If this is the best we can do, we should just go back to our comfortable hypocrisy - after all, we seem to prefer it that way.

Larry DeWitt


Port transfer posed threat to our pride

Terrence Guay just doesn't get it ("A setback for free trade," Opinion

Commentary, March 14). Even though the port deal fell through because of huge political pressure, the real reasons the deal collapsed are just under the surface and apparently undetected by Mr. Guay as well as the Bush administration.

However, Americans, after constantly being reminded of 9/11, terrorists, evildoers, etc., by President Bush, now fear anything Arab or Muslim.

And after watching almost daily broadcasts showing anti-American demonstrations and hatred for anything Western in the Arab world - from the Danish cartoon episode to the rantings of the Iranian president - many Americans found the idea of allowing an Arab country to buy operations at our ports a slap in the face.

The economic benefits this deal offered are irrelevant to most Americans.

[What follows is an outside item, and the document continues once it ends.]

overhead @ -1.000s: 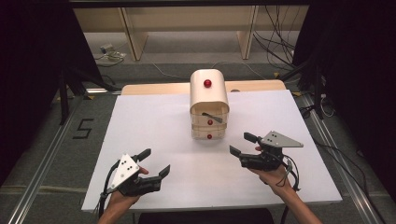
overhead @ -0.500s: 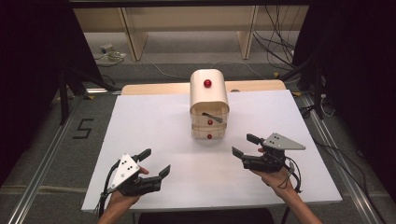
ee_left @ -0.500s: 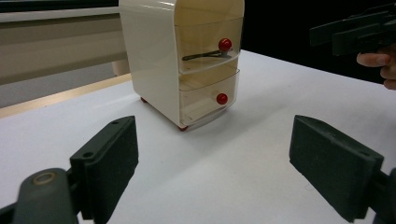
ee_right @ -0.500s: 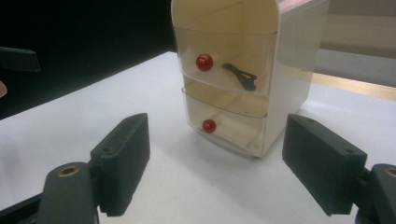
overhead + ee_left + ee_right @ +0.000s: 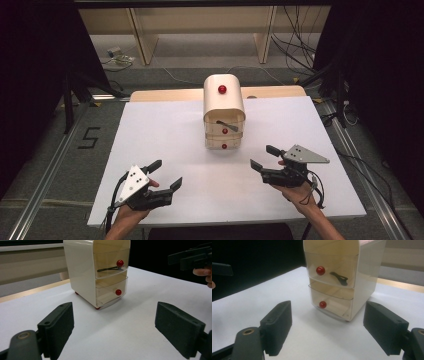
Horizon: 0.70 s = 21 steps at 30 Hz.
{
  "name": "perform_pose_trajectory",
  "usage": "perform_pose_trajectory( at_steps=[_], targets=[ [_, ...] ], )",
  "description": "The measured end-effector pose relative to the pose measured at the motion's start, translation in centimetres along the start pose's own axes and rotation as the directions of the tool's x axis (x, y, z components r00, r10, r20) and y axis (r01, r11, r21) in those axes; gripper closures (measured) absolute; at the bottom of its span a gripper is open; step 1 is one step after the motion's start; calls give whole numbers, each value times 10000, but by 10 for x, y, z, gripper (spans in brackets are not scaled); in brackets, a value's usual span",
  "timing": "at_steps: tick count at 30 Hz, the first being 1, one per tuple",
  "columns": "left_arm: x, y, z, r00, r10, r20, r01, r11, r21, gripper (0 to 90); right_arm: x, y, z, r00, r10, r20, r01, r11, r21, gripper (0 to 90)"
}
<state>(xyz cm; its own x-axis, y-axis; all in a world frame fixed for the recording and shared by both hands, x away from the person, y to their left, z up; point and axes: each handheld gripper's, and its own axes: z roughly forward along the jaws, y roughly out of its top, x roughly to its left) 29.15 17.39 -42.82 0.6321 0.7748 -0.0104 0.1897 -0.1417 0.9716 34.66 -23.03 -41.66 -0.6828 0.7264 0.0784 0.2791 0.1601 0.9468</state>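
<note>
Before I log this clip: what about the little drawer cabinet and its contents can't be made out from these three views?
- Cream plastic drawer cabinet: its back is turned away in the high view, and its top is cut off by the upper edge in both gripper views.
- Thin dark object in the clear upper drawer: too small to identify.
- Clear lower drawer: glare on its front in the left gripper view; looks empty, not certain.

Grey floor [image 5: 60, 150] with loose cables [image 5: 295, 30], wooden bench legs [image 5: 142, 40], black curtains [image 5: 30, 60].
</note>
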Motion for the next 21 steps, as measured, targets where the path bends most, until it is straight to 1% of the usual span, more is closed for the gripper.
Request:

Believe it or not, sometimes there are more important factors than money - such as our pride.

Leslie Levine

Owings Mills

New policies needed for Latin America

The Sun's March 15 editorial regarding Secretary of State Condoleezza Rice's foray to Chile might have been more properly entitled "Offensive charm" instead of "Charm offensive."

When Ms. Rice says that the United States has no trouble in dealing with countries from either side of the political spectrum, is she forgetting how the administration she represents helped try to overthrow the elected government of President Hugo Chavez in March 2002 and was involved in the overthrow of popularly elected President Jean-Bertrand Aristide in Haiti?

In the case of Venezuela, the people rose up and literally shook the gates of the presidential palace, which caused the coup-makers to recognize that their power grab was a failure.